Kübra is a Turkish drama and thriller television series directed by Durul and Yağmur Taylan, the first episode of which was released on 18 January 2024 on Netflix. It is an adaptation of the book with the same name by Afşin Kum, also the second Netflix series adapted from a book by Afşin Kum (first adaptation was Hot Skull (2022)).

== Plot ==
Gökhan is an ordinary young man living in Istanbul. His normal life with dreams of marrying the love of his life, Merve, ends with the message "You are different!" from an account named "Kübra" on a religious texting application called SoulTouch.

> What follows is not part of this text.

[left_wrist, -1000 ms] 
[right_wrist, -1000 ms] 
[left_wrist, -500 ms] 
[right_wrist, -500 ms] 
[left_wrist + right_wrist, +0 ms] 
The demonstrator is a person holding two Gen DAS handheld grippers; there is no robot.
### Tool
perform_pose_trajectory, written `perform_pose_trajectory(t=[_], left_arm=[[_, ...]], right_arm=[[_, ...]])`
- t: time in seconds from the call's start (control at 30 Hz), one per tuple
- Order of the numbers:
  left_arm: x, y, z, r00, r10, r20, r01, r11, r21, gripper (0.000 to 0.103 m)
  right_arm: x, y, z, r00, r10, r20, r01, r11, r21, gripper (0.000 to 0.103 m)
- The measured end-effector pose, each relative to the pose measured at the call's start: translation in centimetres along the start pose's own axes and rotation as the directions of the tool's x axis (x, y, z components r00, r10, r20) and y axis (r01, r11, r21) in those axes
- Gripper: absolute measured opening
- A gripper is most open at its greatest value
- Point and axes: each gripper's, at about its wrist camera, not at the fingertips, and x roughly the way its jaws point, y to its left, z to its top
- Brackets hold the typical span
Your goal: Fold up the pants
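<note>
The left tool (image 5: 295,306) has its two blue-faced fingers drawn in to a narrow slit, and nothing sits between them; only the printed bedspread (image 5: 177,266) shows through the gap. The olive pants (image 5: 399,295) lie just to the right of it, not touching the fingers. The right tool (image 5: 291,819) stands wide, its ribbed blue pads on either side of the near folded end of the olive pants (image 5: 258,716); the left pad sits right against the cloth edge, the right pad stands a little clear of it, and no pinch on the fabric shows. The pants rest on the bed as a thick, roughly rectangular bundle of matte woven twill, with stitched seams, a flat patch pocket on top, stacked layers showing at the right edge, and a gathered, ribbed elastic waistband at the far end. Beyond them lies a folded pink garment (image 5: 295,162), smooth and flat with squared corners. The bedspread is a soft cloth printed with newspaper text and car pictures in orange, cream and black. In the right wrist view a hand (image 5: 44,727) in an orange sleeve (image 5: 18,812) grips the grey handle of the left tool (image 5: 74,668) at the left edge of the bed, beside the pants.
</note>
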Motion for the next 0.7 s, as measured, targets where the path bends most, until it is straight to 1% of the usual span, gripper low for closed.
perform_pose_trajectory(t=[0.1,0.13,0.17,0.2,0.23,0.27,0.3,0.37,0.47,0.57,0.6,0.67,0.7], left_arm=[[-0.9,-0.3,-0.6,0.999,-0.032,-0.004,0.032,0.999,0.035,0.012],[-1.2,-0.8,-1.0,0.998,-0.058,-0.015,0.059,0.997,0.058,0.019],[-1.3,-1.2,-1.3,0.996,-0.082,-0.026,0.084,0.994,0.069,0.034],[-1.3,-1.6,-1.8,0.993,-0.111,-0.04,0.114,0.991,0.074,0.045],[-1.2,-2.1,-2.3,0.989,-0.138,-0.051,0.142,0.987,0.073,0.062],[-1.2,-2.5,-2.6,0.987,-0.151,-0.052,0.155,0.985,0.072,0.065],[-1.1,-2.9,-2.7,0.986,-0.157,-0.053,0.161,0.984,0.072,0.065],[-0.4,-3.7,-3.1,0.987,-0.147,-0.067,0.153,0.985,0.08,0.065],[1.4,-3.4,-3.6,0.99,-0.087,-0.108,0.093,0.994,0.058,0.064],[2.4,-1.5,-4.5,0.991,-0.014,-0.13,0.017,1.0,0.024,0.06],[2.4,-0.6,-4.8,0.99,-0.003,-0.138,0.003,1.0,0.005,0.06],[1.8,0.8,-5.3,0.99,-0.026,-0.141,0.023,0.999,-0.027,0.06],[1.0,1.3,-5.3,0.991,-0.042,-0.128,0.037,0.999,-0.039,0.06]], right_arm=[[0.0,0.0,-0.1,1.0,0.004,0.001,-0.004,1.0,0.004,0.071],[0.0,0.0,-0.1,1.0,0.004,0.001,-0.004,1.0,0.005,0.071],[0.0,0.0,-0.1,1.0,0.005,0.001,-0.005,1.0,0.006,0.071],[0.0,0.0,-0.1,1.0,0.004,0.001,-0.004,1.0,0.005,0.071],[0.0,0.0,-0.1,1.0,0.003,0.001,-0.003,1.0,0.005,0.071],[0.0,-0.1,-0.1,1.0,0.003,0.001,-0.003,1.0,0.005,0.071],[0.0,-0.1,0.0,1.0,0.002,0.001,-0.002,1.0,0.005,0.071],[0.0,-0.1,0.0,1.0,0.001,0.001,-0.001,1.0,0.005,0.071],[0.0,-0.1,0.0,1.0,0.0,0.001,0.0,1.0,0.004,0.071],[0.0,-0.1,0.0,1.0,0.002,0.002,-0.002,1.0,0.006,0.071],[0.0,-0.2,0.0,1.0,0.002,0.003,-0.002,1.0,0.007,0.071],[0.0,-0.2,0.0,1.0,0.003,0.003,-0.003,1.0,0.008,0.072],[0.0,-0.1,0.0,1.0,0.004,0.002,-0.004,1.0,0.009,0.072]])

Gökhan, who does not care about the message at first, discovers Kübra is God himself. Kübra gives Gökhan information that warns him about events unknown to anyone. Gökhan embarks on a difficult journey when he accepts this truth. On this difficult journey with his supporters, he encounters various enemies.

==Cast==
- Çağatay Ulusoy - Gökhan Şahinoğlu
- Aslıhan Malbora - Merve
- Ahsen Eroğlu - Gülcan
- Nazan Kesal - Dilek
- Cihan Talay - Salih
- Aytek Şayan - Serhat
- Ahmet Mümtaz Taylan - Kara
- Sibel Seyhan Bayhan - Nalan
- Cemalettin Çekmece - Ali Rıza
- Erdem Şenocak - İmam
- Murat Garipağaoğlu - Turgut
- Onur Ünsal - Berk
- Çağrı Çıtanak - Selim
- Murat Kılıç - Muzaffer
- Deniz Işın
- Binnur Kaya
- Ferit Kaya - Ali Cemal
- Pınar Töre - Tuğçe
- Nişan Şirinyan - Hamit
- Bülent Düzgünoğlu - Haluk
- Nizam Namidar - Nihat
- Necat Bayar - Muammer

== Production ==
The series was launched on Netflix in January 2024 and has two seasons.

== Reception ==
A review of the first season praised the way the series approached the topics of faith and technology. Various reviews found the series thrilling and praised the acting. A review of season 2, however, stated, "Without the potential mysticism that propped up Season 1 – the reveal didn’t come until very close to the end – it’s undeniable that Kubra Season 2 has lost an essential quality. But it retains a provocative thematic throughline, and the performers rise to the challenge of selling the dilemma Gokhan finds himself in." Movies.net was much more critical and found the season 2 "worse" than the first.